Records to use: Begin

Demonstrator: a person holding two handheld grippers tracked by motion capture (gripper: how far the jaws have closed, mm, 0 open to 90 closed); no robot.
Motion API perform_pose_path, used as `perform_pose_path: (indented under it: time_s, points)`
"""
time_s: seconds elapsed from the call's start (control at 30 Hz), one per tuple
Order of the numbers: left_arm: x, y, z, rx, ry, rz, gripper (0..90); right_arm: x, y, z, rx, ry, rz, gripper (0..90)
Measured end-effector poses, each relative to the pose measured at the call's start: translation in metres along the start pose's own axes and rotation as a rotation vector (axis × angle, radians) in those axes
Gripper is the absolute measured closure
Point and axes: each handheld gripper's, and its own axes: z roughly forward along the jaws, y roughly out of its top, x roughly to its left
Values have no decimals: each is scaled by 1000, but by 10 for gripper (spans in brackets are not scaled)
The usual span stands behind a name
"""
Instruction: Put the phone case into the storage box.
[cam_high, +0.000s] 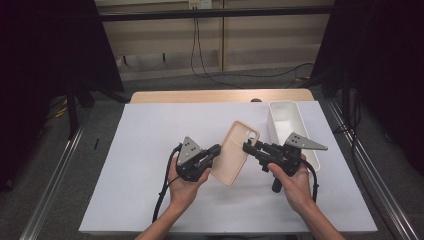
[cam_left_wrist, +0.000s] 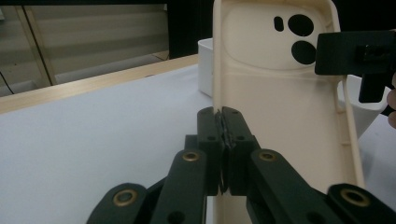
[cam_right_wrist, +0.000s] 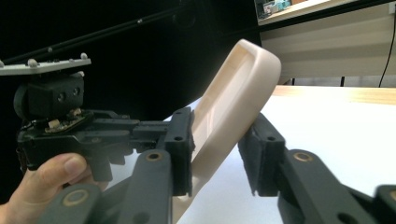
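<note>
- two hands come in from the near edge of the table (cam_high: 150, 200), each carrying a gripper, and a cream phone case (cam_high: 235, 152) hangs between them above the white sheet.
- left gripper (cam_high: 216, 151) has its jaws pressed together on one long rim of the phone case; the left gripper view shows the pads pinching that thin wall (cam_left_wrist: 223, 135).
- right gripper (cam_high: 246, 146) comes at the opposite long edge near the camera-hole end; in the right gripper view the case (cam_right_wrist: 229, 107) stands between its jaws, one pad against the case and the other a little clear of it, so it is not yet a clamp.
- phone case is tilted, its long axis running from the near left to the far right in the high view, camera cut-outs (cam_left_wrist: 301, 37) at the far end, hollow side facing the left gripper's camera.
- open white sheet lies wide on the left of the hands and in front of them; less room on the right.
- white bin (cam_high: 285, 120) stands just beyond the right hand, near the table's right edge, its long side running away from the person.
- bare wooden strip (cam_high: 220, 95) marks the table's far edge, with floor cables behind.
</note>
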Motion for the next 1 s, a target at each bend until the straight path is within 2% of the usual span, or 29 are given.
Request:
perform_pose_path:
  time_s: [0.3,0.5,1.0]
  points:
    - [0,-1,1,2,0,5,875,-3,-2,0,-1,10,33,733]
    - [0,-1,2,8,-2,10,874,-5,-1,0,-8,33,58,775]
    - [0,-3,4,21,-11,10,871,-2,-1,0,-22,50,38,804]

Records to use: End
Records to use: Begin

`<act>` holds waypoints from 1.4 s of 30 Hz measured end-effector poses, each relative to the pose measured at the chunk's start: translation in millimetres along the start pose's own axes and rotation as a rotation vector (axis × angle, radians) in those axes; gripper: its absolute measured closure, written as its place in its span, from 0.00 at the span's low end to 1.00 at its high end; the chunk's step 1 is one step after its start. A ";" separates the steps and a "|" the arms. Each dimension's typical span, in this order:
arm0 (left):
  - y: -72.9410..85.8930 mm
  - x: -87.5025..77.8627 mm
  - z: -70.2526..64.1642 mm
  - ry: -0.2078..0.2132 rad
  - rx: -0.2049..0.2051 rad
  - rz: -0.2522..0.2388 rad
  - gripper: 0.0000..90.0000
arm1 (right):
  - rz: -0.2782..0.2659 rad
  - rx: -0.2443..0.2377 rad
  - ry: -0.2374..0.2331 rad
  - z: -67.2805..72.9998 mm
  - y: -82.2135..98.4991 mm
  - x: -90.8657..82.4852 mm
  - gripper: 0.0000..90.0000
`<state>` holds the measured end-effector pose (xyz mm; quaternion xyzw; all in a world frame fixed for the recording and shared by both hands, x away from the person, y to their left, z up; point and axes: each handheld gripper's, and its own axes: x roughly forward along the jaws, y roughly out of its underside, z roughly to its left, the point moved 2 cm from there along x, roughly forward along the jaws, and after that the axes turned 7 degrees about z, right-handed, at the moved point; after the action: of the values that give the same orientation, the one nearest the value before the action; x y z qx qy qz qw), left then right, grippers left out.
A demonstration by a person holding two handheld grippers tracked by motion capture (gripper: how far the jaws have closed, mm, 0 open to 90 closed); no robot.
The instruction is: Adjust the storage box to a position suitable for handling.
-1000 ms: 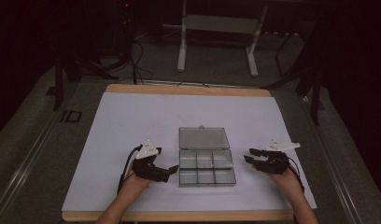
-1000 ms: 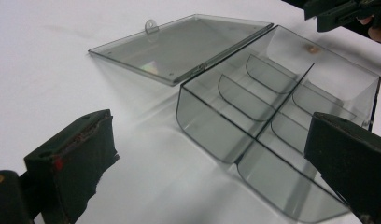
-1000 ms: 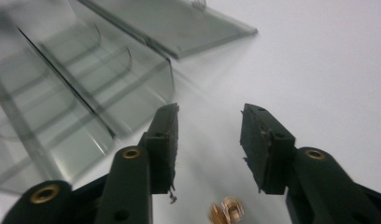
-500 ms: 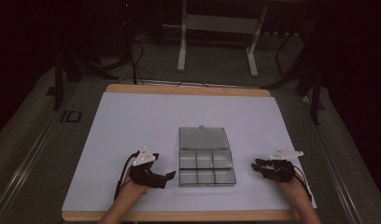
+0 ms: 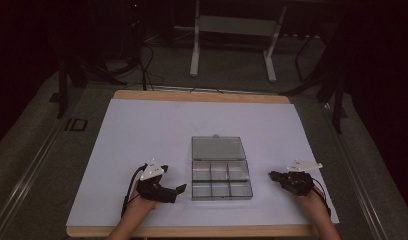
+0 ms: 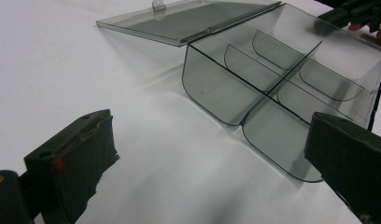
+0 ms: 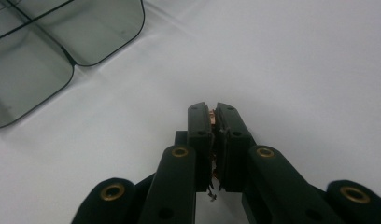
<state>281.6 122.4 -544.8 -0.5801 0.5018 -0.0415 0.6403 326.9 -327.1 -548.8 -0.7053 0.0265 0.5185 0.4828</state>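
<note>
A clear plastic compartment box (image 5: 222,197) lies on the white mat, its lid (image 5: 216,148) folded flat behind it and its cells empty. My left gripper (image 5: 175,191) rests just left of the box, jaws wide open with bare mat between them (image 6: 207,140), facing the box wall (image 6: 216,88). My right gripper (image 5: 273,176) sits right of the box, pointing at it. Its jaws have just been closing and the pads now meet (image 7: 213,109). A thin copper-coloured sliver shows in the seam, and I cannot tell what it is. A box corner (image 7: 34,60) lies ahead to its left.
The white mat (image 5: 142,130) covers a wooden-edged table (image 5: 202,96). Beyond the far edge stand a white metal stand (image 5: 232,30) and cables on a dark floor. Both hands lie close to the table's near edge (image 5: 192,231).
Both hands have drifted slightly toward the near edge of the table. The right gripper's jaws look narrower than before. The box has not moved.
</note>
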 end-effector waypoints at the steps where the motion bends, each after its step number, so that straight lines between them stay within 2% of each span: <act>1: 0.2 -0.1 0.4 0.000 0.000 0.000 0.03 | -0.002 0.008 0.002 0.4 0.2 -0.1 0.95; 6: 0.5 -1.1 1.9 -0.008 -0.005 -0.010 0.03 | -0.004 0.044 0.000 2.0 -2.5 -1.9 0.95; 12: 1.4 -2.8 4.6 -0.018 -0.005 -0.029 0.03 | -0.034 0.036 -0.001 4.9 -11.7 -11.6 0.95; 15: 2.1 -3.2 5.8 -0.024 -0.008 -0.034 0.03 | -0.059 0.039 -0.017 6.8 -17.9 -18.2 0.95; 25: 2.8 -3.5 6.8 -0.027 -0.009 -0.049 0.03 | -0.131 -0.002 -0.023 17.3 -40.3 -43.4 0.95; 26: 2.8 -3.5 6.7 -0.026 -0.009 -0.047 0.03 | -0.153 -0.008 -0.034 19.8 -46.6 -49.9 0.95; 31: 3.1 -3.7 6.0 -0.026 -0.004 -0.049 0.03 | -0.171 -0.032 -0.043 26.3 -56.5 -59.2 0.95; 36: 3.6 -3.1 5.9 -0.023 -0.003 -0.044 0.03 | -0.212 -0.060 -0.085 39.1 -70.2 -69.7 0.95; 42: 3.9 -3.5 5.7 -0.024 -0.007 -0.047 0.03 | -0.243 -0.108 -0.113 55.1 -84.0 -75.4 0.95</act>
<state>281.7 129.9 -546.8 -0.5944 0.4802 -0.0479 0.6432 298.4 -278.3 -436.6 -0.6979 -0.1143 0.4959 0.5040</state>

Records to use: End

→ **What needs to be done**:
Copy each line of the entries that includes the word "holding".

→ **Solution below**:
Demonstrator: a person holding two handheld grippers tracked by motion capture (gripper: how far the jaws have closed, mm, 0 open to 90 closed); no robot.
A demonstration by a person holding two handheld grippers tracked by motion capture (gripper: how far the jaws have closed, mm, 0 open to 90 closed); no robot.

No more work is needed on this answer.